___ RECORDS FOR THE EXERCISE ___
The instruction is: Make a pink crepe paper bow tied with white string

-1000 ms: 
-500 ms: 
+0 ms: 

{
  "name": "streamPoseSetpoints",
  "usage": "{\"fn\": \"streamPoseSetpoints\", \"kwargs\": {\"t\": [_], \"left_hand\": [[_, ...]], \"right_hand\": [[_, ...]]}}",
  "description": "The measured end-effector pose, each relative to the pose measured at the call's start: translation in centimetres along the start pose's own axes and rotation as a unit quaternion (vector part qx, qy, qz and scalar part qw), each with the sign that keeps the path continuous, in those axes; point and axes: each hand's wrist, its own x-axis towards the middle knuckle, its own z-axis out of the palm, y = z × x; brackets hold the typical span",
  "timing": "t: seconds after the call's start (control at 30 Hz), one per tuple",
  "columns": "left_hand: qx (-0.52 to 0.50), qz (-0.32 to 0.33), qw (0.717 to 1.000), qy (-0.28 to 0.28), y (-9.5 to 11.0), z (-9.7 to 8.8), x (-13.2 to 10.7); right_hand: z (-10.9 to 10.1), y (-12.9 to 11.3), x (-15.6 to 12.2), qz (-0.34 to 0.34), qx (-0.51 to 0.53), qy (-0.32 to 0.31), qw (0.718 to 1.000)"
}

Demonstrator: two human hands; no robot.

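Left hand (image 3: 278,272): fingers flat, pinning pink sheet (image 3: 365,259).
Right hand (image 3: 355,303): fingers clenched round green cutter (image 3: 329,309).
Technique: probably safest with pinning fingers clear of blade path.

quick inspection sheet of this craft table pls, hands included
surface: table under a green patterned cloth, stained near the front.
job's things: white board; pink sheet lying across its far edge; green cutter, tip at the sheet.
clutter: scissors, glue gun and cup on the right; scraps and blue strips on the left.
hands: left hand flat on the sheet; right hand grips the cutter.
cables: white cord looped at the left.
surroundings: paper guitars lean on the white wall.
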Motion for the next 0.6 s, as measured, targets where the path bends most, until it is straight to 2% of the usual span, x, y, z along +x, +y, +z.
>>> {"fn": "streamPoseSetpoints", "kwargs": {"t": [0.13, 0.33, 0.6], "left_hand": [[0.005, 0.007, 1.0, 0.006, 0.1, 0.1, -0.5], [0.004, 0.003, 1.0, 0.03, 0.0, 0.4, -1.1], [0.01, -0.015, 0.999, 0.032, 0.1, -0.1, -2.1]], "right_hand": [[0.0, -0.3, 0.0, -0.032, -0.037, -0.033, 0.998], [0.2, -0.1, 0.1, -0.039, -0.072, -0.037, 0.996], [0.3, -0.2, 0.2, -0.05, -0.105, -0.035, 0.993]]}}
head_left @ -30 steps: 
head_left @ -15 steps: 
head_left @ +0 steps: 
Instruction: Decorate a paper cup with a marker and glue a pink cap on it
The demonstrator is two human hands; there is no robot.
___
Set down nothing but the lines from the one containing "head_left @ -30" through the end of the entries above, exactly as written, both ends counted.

▶ _WRITTEN ANSWER_:
head_left @ -30 steps: 
head_left @ -15 steps: 
head_left @ +0 steps: 
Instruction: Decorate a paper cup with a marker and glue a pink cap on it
The demonstrator is two human hands; there is no robot.

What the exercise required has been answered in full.